----- DATA BELOW -----

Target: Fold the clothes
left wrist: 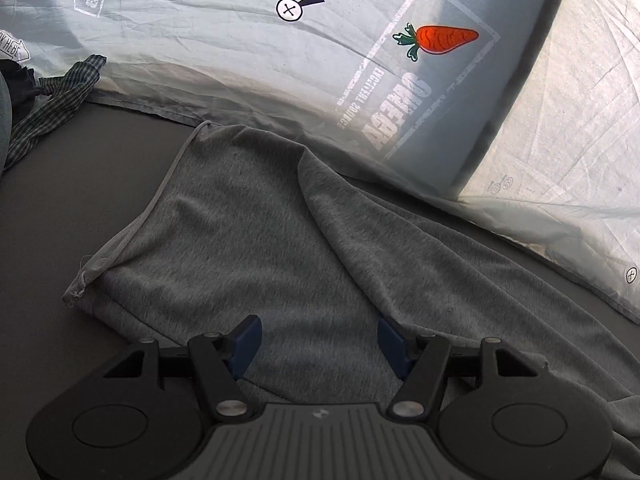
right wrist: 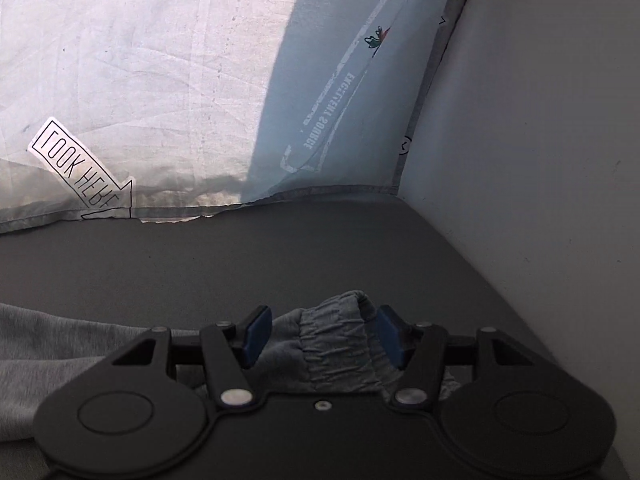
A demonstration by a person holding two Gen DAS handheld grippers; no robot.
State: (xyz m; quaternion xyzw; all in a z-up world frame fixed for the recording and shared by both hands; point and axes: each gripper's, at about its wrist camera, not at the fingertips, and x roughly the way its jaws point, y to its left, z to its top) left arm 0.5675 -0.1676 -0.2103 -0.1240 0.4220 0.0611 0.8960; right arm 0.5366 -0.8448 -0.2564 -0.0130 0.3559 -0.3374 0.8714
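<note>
A grey knit garment (left wrist: 280, 240) lies spread and creased on the dark grey surface (left wrist: 80, 200), one hemmed edge at its left. My left gripper (left wrist: 319, 344) is open just above the garment's near part, blue pads apart, holding nothing. In the right wrist view the garment's gathered elastic waistband (right wrist: 332, 340) bunches up between the open blue pads of my right gripper (right wrist: 323, 336); the jaws stand wide and do not clamp it. More grey cloth (right wrist: 40, 352) trails off to the left.
A pale printed sheet (left wrist: 240, 52) with a carrot picture (left wrist: 444, 40) lies beyond the garment. A plaid garment (left wrist: 52, 104) is heaped at far left. In the right wrist view a "LOOK HERE" label (right wrist: 80, 168) and a white wall (right wrist: 540, 160) border the surface.
</note>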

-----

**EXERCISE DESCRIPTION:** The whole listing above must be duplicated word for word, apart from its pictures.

**THE COMPLETED TASK:**
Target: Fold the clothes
left wrist: 
right wrist: 
A demonstration by a person holding two Gen DAS handheld grippers; no robot.
State: (xyz m; quaternion xyzw; all in a z-up world frame fixed for the recording and shared by both hands; point and axes: each gripper's, at about its wrist camera, not at the fingertips, and x roughly the way its jaws point, y to its left, z to its top) left arm 0.5675 -0.1676 -0.2103 -0.1240 0.4220 0.0611 0.8960; right arm 0.5366 -0.8448 -0.2564 -0.0130 0.3559 -0.3374 0.8714
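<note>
A grey knit garment (left wrist: 280, 240) lies spread and creased on the dark grey surface (left wrist: 80, 200), one hemmed edge at its left. My left gripper (left wrist: 319, 344) is open just above the garment's near part, blue pads apart, holding nothing. In the right wrist view the garment's gathered elastic waistband (right wrist: 332, 340) bunches up between the open blue pads of my right gripper (right wrist: 323, 336); the jaws stand wide and do not clamp it. More grey cloth (right wrist: 40, 352) trails off to the left.
A pale printed sheet (left wrist: 240, 52) with a carrot picture (left wrist: 444, 40) lies beyond the garment. A plaid garment (left wrist: 52, 104) is heaped at far left. In the right wrist view a "LOOK HERE" label (right wrist: 80, 168) and a white wall (right wrist: 540, 160) border the surface.
</note>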

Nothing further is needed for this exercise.